▶ Data extract

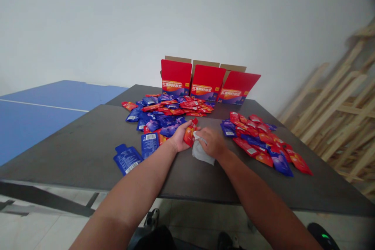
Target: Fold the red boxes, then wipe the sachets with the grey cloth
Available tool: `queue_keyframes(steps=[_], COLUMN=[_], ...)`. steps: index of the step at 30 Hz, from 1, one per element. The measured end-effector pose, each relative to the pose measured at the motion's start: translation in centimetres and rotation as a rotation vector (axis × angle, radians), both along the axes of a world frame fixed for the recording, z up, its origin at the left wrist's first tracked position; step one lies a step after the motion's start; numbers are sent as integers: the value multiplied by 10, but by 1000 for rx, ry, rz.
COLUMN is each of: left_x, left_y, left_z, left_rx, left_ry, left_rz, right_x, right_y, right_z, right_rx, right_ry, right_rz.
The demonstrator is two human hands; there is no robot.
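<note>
My left hand [180,138] is closed around a red pouch [189,134] printed with orange fruit, its narrow top pointing away from me. Just to its right, my right hand [211,141] grips a pale grey cloth [202,154], which hangs down to the table and touches or nearly touches the pouch. Beyond my left hand spreads a heap of red and blue pouches [164,112]. Two blue pouches lie nearer to me, one by my left forearm [150,144] and another [127,159] farther left. A second pile of pouches [263,137] lies right of my right hand.
Three red and purple cartons with raised flaps, left [175,82], middle [206,83] and right [236,88], stand at the back of the dark table [88,152]. A blue table [58,97] adjoins on the left. Wooden slats [342,105] lean at the right.
</note>
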State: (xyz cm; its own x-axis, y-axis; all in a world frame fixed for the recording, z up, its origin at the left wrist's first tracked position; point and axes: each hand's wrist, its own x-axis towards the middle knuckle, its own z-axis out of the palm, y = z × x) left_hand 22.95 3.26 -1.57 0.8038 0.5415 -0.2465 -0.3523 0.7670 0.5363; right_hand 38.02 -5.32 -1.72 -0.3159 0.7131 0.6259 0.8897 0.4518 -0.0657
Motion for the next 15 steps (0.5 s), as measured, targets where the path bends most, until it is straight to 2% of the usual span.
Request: queue_keyframes(steps=[8,15], left_x=[4,6], left_y=[-2,-2], left_z=[2,1], left_rx=[-9,-13], left_ry=[38,72], left_rz=[-9,-37], right_x=[-29,-28], right_y=[-6,1], right_z=[-1,-8], right_rx=[38,129], right_ry=[-217,-146], right_rz=[129,84])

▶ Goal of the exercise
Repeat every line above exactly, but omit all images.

▶ Your response
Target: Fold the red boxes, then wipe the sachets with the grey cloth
Available tool: `queue_keyframes(steps=[_], COLUMN=[_], ...)`. steps: index of the step at 30 Hz, from 1, one per element. The measured end-effector pose, each relative to the pose measured at the motion's start: translation in centimetres and rotation as a rotation vector (axis × angle, radians), both along the axes of a world frame fixed for the recording, z up, its origin at the left wrist's first tracked position; step one lies a step after the motion's start; numbers are sent as integers: the value multiplied by 10, but by 1000 for rx, ry, rz.
COLUMN is each of: left_x, left_y, left_z, left_rx, left_ry, left_rz, right_x, right_y, right_z, right_rx, right_ry, right_rz.
The demonstrator is two human hands; there is no robot.
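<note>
My left hand [180,138] is closed around a red pouch [189,134] printed with orange fruit, its narrow top pointing away from me. Just to its right, my right hand [211,141] grips a pale grey cloth [202,154], which hangs down to the table and touches or nearly touches the pouch. Beyond my left hand spreads a heap of red and blue pouches [164,112]. Two blue pouches lie nearer to me, one by my left forearm [150,144] and another [127,159] farther left. A second pile of pouches [263,137] lies right of my right hand.
Three red and purple cartons with raised flaps, left [175,82], middle [206,83] and right [236,88], stand at the back of the dark table [88,152]. A blue table [58,97] adjoins on the left. Wooden slats [342,105] lean at the right.
</note>
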State: (xyz cm; its own x-axis, y-axis; all in a world frame fixed for the recording, z up, its origin at the left wrist's first tracked position; point and axes: each hand's wrist, its own x-axis towards the middle knuckle, its own z-axis out of the palm, y = z × x) left_hand 22.95 3.26 -1.57 0.8038 0.5415 -0.2465 -0.3523 0.7670 0.5363; right_hand 38.02 -5.32 -1.72 -0.3159 0.7131 0.6259 0.8897 0.4518 -0.0657
Motion for the next 15 steps (0.5 s), as measured, targets where the path bends most, until it is straight to 2% of the usual span.
Request: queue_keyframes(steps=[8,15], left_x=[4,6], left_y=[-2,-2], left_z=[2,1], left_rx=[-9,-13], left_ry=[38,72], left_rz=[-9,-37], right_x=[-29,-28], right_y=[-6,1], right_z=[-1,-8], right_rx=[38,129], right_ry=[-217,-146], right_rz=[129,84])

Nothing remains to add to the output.